START Supplied information

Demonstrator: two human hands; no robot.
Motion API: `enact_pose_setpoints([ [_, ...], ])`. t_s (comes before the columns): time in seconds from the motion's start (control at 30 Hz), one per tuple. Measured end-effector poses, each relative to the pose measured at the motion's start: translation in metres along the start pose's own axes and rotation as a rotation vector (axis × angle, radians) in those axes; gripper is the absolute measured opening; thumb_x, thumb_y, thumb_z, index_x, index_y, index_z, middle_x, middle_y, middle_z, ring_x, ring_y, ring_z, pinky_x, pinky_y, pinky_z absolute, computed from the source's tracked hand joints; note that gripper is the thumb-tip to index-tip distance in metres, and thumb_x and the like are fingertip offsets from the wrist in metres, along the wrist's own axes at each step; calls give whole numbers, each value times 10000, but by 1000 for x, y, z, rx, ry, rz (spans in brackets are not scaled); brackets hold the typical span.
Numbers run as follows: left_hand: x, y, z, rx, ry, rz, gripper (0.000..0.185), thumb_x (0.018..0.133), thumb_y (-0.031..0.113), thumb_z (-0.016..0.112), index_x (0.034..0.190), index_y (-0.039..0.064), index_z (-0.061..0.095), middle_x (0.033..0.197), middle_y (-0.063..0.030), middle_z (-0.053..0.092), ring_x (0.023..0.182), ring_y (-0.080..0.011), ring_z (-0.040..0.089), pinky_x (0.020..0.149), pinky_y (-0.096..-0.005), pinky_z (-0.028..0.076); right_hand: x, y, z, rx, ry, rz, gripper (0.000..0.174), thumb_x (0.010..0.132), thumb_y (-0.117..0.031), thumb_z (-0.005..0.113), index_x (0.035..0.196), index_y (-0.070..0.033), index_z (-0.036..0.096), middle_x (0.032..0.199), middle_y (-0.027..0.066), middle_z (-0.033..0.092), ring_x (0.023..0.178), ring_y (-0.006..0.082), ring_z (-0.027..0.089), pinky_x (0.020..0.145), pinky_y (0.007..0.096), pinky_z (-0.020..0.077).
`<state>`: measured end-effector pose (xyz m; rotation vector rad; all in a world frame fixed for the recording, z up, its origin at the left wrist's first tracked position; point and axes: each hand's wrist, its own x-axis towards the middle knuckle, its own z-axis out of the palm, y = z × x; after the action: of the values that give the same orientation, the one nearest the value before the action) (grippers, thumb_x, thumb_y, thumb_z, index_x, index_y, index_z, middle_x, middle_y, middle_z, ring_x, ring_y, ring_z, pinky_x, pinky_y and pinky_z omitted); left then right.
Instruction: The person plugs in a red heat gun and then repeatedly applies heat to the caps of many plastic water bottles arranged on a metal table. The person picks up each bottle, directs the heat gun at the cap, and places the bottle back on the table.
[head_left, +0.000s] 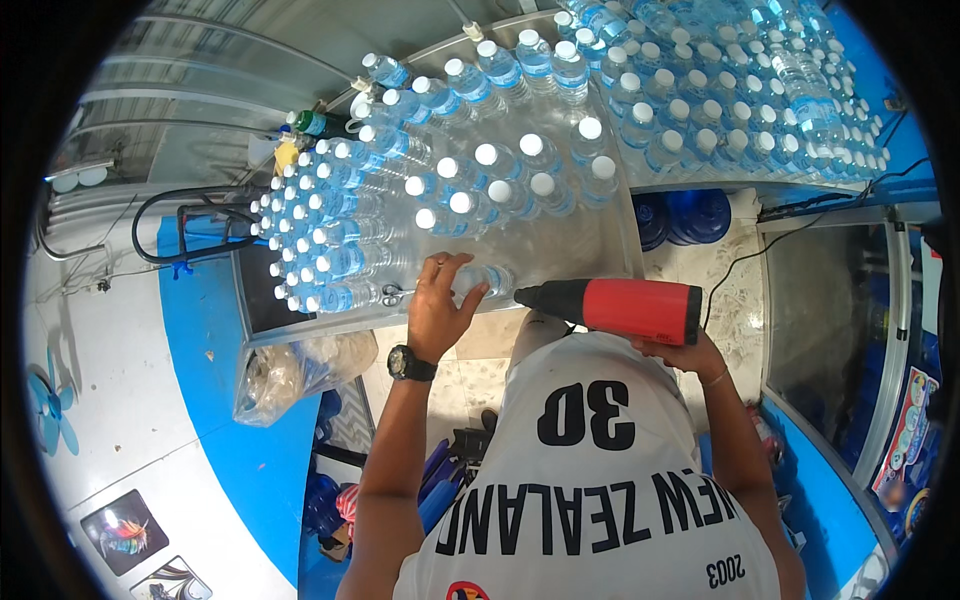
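My left hand (441, 307), with a black watch on its wrist, curves its thumb and fingers around a clear plastic water bottle (495, 280) at the table's near edge. The hand hides the bottle's cap end. In my right hand (686, 352) is a red and black heat gun (637, 307), held level. Its dark nozzle points left, close to the base of that bottle. Small scissors (393, 295) lie just left of my left hand. Farther in, a group of capped water bottles (499, 191) stands on the metal table (555, 247).
Rows of labelled bottles (341, 262) line the table's left side and back. Many more bottles (705, 112) crowd a surface at the right. Blue water jugs (697, 216) stand below it. A dark cord (735, 262) runs along the right. A plastic bag (300, 371) hangs under the left corner.
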<state>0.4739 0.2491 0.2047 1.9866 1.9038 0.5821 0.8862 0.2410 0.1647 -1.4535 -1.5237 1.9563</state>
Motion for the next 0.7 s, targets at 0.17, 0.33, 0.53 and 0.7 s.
enact_pose_setpoints([
  [0.17, -2, -17, -13, -9, -102, 182, 411, 823, 156, 898, 1194, 90, 734, 1159, -166, 677, 1004, -380, 702, 831, -463, 581, 9, 0, 4, -21, -37, -22, 396, 896, -321, 906, 1147, -58, 749, 888, 36, 754, 780, 133, 704, 775, 324, 588],
  [0.33, -7, -18, -2, 12, 34, -63, 393, 805, 174, 921, 1147, 100, 744, 1078, -138, 687, 826, -307, 709, 729, -426, 578, 18, 4, 12, -9, -37, -111, 505, 881, -322, 913, 1283, -79, 727, 1152, 85, 770, 1037, 190, 732, 950, 357, 577],
  [0.53, 7, -26, 7, 20, 198, -119, 379, 809, 189, 927, 1122, 83, 740, 1028, -116, 687, 711, -253, 690, 662, -400, 570, 25, 2, 21, -42, -35, -167, 561, 876, -331, 911, 1341, -92, 709, 1299, 96, 746, 1189, 242, 707, 1063, 380, 531],
  [0.7, 18, -35, 8, 23, 224, -148, 416, 808, 239, 933, 1136, 78, 734, 1031, -119, 687, 728, -254, 695, 676, -403, 575, 27, -10, 32, -66, 39, -257, 462, 904, -289, 896, 1273, -75, 718, 1097, 57, 752, 943, 163, 711, 855, 340, 573],
])
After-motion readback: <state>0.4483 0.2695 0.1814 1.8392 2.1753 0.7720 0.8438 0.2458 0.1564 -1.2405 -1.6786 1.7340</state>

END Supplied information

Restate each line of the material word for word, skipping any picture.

◆ Answer for the task:
Demonstrator: two human hands; no robot.
Motion API: `enact_pose_setpoints([ [_, ...], ])`. t_s (comes before the columns): time in seconds from the motion's start (control at 30 Hz), one per tuple. Measured end-effector poses, each relative to the pose measured at the motion's start: translation in metres along the start pose's own axes and rotation as a rotation vector (axis × angle, radians) in those axes; gripper is the absolute measured opening; thumb_x, thumb_y, thumb_z, index_x, index_y, index_z, middle_x, middle_y, middle_z, ring_x, ring_y, ring_z, pinky_x, pinky_y, pinky_z absolute, computed from the source's tracked hand joints; note that gripper is the thumb-tip to index-tip distance in metres, and thumb_x and the like are fingertip offsets from the wrist in metres, along the wrist's own axes at each step; calls give whole numbers, each value times 10000, but by 1000 for x, y, z, rx, ry, rz (spans in brackets are not scaled); brackets hold the typical span.
Numbers run as follows: left_hand: x, y, z, rx, ry, rz, gripper (0.000..0.185), thumb_x (0.018..0.133), thumb_y (-0.031..0.113), thumb_z (-0.016..0.112), index_x (0.034..0.190), index_y (-0.039..0.064), index_z (-0.061..0.095), middle_x (0.033..0.197), middle_y (-0.063..0.030), middle_z (-0.053..0.092), ring_x (0.023..0.182), ring_y (-0.080..0.011), ring_z (-0.040..0.089), pinky_x (0.020..0.149), pinky_y (-0.096..-0.005), pinky_z (-0.028..0.076); right_hand: x, y, z, rx, ry, rz, gripper (0.000..0.174), thumb_x (0.010..0.132), thumb_y (-0.117..0.031), thumb_z (-0.005..0.113), index_x (0.035..0.196), index_y (-0.070..0.033), index_z (-0.036..0.096), middle_x (0.032..0.199), middle_y (-0.027..0.066), middle_z (-0.033..0.092), ring_x (0.023..0.178), ring_y (-0.006..0.082), ring_z (-0.027..0.089), pinky_x (0.020..0.145), pinky_y (0.007..0.096), pinky_z (-0.020..0.077).
`<state>`: measured end-effector pose (xyz m; rotation vector rad; all in a world frame fixed for the recording, z up, its origin at the left wrist's first tracked position; point and axes: each hand's wrist, its own x-axis towards the middle knuckle, its own z-axis out of the palm, y = z × x; after the action: of the values that give the same orientation, the one nearest the value before the action) (grippers, thumb_x, thumb_y, thumb_z, index_x, index_y, index_z, middle_x, middle_y, middle_z, ring_x, ring_y, ring_z, pinky_x, pinky_y and pinky_z omitted); left then right.
Instruction: The person plugs in a red heat gun and then repeatedly applies heat to the caps of many plastic water bottles arranged on a metal table. The person picks up each bottle, directs the heat gun at the cap, and places the bottle back on the table.
[head_left, +0.000s] 
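My left hand (441, 307), with a black watch on its wrist, curves its thumb and fingers around a clear plastic water bottle (495, 280) at the table's near edge. The hand hides the bottle's cap end. In my right hand (686, 352) is a red and black heat gun (637, 307), held level. Its dark nozzle points left, close to the base of that bottle. Small scissors (393, 295) lie just left of my left hand. Farther in, a group of capped water bottles (499, 191) stands on the metal table (555, 247).
Rows of labelled bottles (341, 262) line the table's left side and back. Many more bottles (705, 112) crowd a surface at the right. Blue water jugs (697, 216) stand below it. A dark cord (735, 262) runs along the right. A plastic bag (300, 371) hangs under the left corner.
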<state>0.4739 0.2491 0.2047 1.9866 1.9038 0.5821 0.8862 0.2410 0.1647 -1.4535 -1.5237 1.9563</state>
Motion for the next 0.7 s, targets at 0.17, 0.33, 0.53 and 0.7 s.
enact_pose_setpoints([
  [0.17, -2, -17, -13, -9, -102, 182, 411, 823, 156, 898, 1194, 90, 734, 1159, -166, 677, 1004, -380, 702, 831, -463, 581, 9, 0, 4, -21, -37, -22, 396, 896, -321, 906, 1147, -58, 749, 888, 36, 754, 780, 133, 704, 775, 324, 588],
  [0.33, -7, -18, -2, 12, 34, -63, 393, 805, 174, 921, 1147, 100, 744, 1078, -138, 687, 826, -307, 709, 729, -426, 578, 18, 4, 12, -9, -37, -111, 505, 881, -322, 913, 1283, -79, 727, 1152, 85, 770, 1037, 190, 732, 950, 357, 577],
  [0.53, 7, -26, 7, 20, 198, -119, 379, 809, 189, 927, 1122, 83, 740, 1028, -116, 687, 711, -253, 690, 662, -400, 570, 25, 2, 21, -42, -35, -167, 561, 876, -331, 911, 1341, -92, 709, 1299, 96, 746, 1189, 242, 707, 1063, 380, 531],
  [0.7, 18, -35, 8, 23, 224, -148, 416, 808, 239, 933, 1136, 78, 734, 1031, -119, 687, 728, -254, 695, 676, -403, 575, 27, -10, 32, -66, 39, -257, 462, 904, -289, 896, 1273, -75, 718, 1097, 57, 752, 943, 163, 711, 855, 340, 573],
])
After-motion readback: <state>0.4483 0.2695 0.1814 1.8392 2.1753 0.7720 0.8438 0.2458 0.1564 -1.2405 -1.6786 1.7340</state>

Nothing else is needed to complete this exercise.